**Exercise details**
Print the data below again in full, exactly as it stands, with no images.

Provided material START

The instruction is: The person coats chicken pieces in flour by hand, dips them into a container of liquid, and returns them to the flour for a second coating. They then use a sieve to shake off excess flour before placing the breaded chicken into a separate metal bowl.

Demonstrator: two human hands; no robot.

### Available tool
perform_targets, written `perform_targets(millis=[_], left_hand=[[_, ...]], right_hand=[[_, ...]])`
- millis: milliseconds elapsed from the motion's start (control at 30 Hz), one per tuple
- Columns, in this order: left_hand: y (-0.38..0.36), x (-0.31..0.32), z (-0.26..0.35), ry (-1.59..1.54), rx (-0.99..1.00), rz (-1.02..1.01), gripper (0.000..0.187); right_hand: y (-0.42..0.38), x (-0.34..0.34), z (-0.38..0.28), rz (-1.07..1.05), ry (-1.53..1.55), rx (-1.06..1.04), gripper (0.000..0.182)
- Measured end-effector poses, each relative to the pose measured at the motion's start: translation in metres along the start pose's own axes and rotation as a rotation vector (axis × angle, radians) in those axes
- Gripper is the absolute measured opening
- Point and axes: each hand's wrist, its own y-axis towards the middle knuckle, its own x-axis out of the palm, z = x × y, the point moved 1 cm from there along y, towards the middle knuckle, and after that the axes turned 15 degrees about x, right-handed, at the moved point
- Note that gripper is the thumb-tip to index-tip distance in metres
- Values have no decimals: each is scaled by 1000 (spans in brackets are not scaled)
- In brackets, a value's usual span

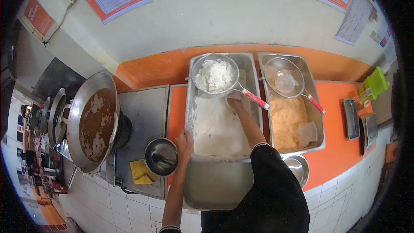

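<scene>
A metal tray of white flour stands before me, with a strainer full of white clumps across its far end. My left hand has its fingers closed at the tray's left edge. My right hand is in the flour just below the strainer, near its red handle; its fingers are partly hidden, and what they hold, if anything, cannot be made out. Beside it, a second tray holds orange-tinted flour, a clear scoop or cup and another strainer.
A large wok of brown oil stands at the left. Near my left hand are a steel bowl and a yellow cloth. A tray of cloudy liquid sits nearest me, another bowl to its right.
</scene>
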Motion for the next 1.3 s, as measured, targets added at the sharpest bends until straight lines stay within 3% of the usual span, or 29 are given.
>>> perform_targets(millis=[100,333,433,500,533,633,733,800,933,1100,1300], left_hand=[[1,0,1,70,68,9,43],[-3,-1,2,33,45,-37,47],[-1,2,-9,62,100,13,48],[-4,11,-19,111,183,124,49],[-8,9,-16,82,157,90,49],[-4,8,-15,35,165,72,48],[5,9,-35,86,234,106,45],[-1,0,0,85,151,28,42],[1,5,1,26,124,28,40],[-3,4,4,110,151,81,42],[0,4,-10,71,101,32,43]], right_hand=[[6,7,-26,-58,71,-121,33],[-71,12,-73,-342,321,-654,33],[-90,34,-62,-63,575,-801,34],[-117,-50,-51,-115,343,-264,33],[-95,-38,-36,-72,222,-118,34],[-9,-1,8,63,60,60,35],[54,13,-1,35,69,70,35],[64,19,-17,22,73,17,36],[22,27,-51,-64,84,-239,37],[-81,3,-68,-414,130,-627,39],[-179,-48,-6,-782,41,-818,41]])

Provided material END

**Finished task**
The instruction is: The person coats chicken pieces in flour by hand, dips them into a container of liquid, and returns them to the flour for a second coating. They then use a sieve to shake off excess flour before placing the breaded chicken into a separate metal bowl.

Demonstrator: two human hands; no robot.

### Available tool
perform_targets, written `perform_targets(millis=[_], left_hand=[[_, ...]], right_hand=[[_, ...]])`
- millis: milliseconds elapsed from the motion's start (control at 30 Hz), one per tuple
- Columns, in this order: left_hand: y (-0.38..0.36), x (-0.31..0.32), z (-0.26..0.35), ry (-1.59..1.54), rx (-0.99..1.00), rz (-1.02..1.01), gripper (0.000..0.187); right_hand: y (-0.42..0.38), x (-0.34..0.34), z (-0.38..0.28), rz (-1.07..1.05), ry (-1.53..1.55), rx (-1.06..1.04), gripper (0.000..0.182)
- Measured end-effector poses, each relative to the pose measured at the motion's start: translation in metres along the start pose's own axes and rotation as a rotation vector (axis × angle, radians) in those axes
- Gripper is the absolute measured opening
- Point and axes: each hand's wrist, its own y-axis towards the middle knuckle, its own x-axis out of the palm, z = x × y, the point moved 1 cm from there along y, towards the middle knuckle, and after that the axes turned 15 degrees about x, right-handed, at the moved point
- Note that gripper is the thumb-tip to index-tip distance in metres
- Values have no decimals: each is scaled by 1000 (spans in brackets are not scaled)
- In brackets, a value's usual span


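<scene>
A metal tray of white flour stands before me, with a strainer full of white clumps across its far end. My left hand has its fingers closed at the tray's left edge. My right hand is in the flour just below the strainer, near its red handle; its fingers are partly hidden, and what they hold, if anything, cannot be made out. Beside it, a second tray holds orange-tinted flour, a clear scoop or cup and another strainer.
A large wok of brown oil stands at the left. Near my left hand are a steel bowl and a yellow cloth. A tray of cloudy liquid sits nearest me, another bowl to its right.
</scene>
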Motion for the next 1.3 s, as measured, targets added at the sharpest bends until straight lines stay within 3% of the usual span, or 29 are given.
>>> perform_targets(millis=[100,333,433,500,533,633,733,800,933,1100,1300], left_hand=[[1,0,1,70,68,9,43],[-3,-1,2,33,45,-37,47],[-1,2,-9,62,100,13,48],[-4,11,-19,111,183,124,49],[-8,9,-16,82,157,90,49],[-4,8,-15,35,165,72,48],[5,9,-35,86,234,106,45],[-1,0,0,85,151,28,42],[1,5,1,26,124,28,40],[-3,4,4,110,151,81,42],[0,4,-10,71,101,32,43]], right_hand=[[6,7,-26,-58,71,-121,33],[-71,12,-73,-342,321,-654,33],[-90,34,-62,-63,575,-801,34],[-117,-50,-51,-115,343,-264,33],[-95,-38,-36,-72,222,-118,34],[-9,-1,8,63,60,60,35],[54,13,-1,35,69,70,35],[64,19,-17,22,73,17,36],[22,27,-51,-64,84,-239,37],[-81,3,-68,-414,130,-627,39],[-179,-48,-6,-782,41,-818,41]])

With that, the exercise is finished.